Satire

Lagi-lagi Kelakuan Si Joko!

Nusantarakini.com, Surabaya –

Di suatu negeri yang katanya demokratis tapi lebih mirip sinetron panjang tak berkesudahan, hiduplah seorang mantan pemimpin bernama Joko. Sudah tak menjabat, sudah dapat pensiun, bahkan sudah punya akun podcast dan acara berburu rusa, tapi tetap saja… si Joko tak bisa lepas dari kebiasaannya: ikut campur.

Presiden Prabz yang baru saja naik tahta, tengah sibuk menata ulang kekuatan militer. Ia mencoba menyeimbangkan geopolitik, membangun aliansi, dan tentu saja… menaikkan harga BBM agar tampak bijak. Tapi, seperti biasa, muncullah Joko, tiba-tiba memberi wejangan di televisi nasional:

“Menurut saya, arah militer harus lebih fleksibel dalam menghadapi dinamika lintas samudra dan tekanan zona waktu.”

Zona waktu? Prabz mengernyit. Panglima tertawa. Rakyat geleng-geleng.

“Pak, itu maksudnya apa?” tanya wartawan.

“Ya, supaya tentara kita bisa siaga di semua jam, termasuk saat subuh. Negara-negara maju sudah menerapkan hal ini,” jawab Joko, percaya diri.

Katanya dulu dia paham rakyat, tapi makin ke sini makin mirip komentator bola yang sok tahu formasi padahal belum paham offside. Bahkan, isu nuklir pun disentilnya. Katanya Indonesia perlu mempertimbangkan kekuatan deterrent berbasis “kearifan lokal”.

“Kalau bisa nuklir kita berbasis bambu.

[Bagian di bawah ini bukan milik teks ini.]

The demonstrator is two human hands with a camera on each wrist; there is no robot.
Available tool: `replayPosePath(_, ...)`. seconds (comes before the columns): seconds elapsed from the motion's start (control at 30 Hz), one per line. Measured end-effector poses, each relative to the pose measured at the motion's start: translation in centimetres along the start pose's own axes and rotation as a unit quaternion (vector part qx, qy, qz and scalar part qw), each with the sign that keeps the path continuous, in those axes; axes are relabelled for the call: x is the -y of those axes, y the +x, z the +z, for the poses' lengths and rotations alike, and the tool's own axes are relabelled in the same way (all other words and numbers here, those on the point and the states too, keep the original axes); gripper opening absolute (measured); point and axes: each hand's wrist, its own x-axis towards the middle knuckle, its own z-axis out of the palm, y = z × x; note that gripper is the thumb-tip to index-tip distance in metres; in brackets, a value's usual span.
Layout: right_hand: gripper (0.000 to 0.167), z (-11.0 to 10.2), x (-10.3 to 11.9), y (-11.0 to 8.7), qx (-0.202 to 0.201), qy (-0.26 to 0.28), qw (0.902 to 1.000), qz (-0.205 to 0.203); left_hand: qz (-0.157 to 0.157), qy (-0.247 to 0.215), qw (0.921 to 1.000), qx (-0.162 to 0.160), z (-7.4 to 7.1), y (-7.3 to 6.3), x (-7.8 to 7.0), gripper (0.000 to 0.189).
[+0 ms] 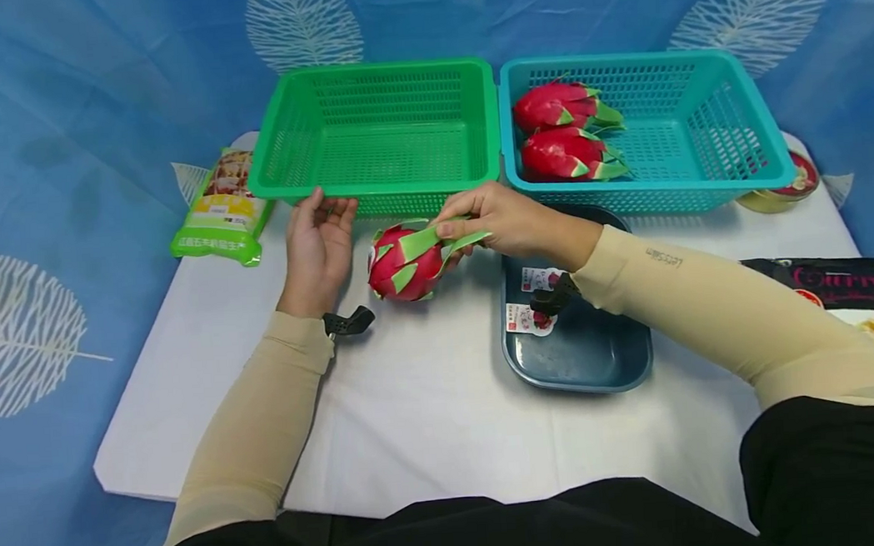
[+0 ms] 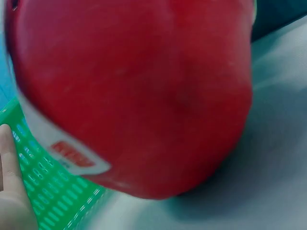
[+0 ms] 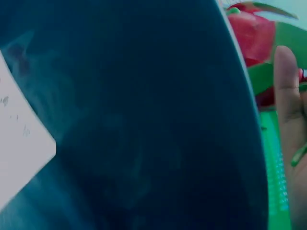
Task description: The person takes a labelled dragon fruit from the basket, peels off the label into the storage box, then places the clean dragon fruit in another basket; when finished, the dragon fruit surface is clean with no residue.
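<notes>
My right hand (image 1: 490,220) pinches the green leafy end of a dragon fruit (image 1: 406,266) between thumb and fingers, over the white table in front of the green basket. In the left wrist view the red fruit (image 2: 139,96) fills most of the picture, with a white label (image 2: 72,153) on its side. The right wrist view shows my thumb (image 3: 288,86) against the green leaves. My left hand (image 1: 320,251) stands just left of the fruit, palm turned toward it and apart from it, fingertips near the green basket's (image 1: 372,189) front rim. Nothing is in that hand.
Two dragon fruits (image 1: 571,154) lie at the left end of the blue basket (image 1: 657,183). Below my right forearm is a dark tray (image 1: 578,364) holding printed labels (image 1: 518,318). A green food packet (image 1: 226,206) lies left, a black packet (image 1: 843,281) and a tin (image 1: 771,201) right.
</notes>
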Motion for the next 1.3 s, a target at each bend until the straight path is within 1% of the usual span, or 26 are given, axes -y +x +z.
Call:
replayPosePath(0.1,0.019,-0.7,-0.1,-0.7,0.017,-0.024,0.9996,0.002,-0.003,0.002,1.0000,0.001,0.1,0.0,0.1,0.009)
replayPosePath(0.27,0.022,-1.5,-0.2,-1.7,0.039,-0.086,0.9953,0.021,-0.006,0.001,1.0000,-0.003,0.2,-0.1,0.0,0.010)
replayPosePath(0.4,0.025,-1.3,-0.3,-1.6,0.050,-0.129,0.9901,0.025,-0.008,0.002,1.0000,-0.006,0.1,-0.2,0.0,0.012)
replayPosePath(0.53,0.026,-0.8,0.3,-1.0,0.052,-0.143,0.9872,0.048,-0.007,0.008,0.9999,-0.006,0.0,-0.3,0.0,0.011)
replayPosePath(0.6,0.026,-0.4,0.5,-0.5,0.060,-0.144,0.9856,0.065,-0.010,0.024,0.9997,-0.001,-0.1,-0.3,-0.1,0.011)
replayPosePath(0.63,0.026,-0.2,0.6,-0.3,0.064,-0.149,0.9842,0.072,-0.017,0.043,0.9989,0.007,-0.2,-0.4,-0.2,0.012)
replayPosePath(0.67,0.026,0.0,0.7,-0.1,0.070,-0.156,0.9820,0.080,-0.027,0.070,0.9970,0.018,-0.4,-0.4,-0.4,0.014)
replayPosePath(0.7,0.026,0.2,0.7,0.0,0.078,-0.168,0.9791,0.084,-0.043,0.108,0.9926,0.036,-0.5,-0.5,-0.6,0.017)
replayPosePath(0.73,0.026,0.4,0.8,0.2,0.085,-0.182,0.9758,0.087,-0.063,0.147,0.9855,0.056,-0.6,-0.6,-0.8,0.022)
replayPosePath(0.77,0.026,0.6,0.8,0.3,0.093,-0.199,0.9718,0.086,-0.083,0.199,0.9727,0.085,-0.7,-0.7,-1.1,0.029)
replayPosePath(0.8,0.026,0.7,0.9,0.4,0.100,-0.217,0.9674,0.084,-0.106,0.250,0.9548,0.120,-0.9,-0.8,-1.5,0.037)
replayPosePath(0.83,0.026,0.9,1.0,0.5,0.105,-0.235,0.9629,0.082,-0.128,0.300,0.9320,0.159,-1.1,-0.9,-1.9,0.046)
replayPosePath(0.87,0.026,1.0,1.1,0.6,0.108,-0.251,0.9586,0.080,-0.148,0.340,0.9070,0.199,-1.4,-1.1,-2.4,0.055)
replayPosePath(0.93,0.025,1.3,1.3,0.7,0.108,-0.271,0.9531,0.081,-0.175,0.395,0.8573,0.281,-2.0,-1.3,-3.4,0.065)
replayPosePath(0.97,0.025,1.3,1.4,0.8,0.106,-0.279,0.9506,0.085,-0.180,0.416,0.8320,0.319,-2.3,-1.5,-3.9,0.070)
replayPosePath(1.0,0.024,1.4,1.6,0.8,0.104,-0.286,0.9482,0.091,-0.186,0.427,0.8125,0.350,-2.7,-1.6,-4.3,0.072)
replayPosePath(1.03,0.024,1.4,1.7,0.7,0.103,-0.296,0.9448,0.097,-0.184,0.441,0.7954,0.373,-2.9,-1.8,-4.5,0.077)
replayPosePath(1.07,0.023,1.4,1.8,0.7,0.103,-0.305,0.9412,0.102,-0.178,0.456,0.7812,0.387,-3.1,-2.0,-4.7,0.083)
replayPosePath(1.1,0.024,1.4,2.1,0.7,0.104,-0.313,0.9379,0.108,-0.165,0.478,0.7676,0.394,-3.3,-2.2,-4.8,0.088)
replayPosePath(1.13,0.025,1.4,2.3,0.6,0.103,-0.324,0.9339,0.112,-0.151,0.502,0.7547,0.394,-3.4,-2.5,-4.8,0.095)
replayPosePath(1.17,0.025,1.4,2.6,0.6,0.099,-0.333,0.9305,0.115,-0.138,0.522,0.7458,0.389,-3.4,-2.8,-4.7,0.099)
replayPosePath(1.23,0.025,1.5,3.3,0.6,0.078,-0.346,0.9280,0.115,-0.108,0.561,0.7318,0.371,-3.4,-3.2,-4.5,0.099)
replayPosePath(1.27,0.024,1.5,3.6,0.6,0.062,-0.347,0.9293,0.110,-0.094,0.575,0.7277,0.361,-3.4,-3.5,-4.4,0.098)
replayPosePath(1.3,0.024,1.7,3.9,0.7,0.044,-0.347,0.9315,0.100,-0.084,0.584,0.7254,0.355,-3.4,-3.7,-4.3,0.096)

Simbol budaya sekaligus senjata psikologis,” katanya, sambil pamerkan miniatur rudal bentuk angklung.

Orang-orang bingung, apakah ini satire, atau memang beliau mulai menua dengan gaya tak terduga.

Tapi Joko tetap eksis. Dari balik bayangan, ia hadir dalam setiap keputusan besar: mulai dari pembelian kapal selam, penunjukan duta besar, sampai urusan gaji hansip. Ada yang bilang dia seperti “roh penasaran demokrasi”—sudah tidak punya kekuasaan, tapi tetap gentayangan di ruang-ruang kekuasaan.

Presiden Prabz mulai stress. Ia memanggil dukun digital, mencoba menghapus jejak Joko dari algoritma negara. Tapi tak bisa. Nama Joko muncul di semua rekomendasi YouTube, iklan mie instan, bahkan di backsound tiktok pejabat.

Dan rakyat? Mereka mulai terbiasa. Setiap kali ada kegaduhan aneh di pemerintahan, mereka hanya saling pandang dan berkata:

“Ah, lagi-lagi kelakuan si Joko.”

Dukun Algoritma dan Panglima Rebahan

Presiden Prabz, yang awalnya tampak gagah saat kampanye dengan jargon “Negara Tegak Lurus tanpa Intervensi Masa Lalu,” kini mulai kehilangan arah. Setiap langkahnya terasa berat, seolah ada bayangan tua yang terus membisikkan strategi—meskipun kadang strategi itu hanya menyuruhnya menanam singkong di kantor pertahanan.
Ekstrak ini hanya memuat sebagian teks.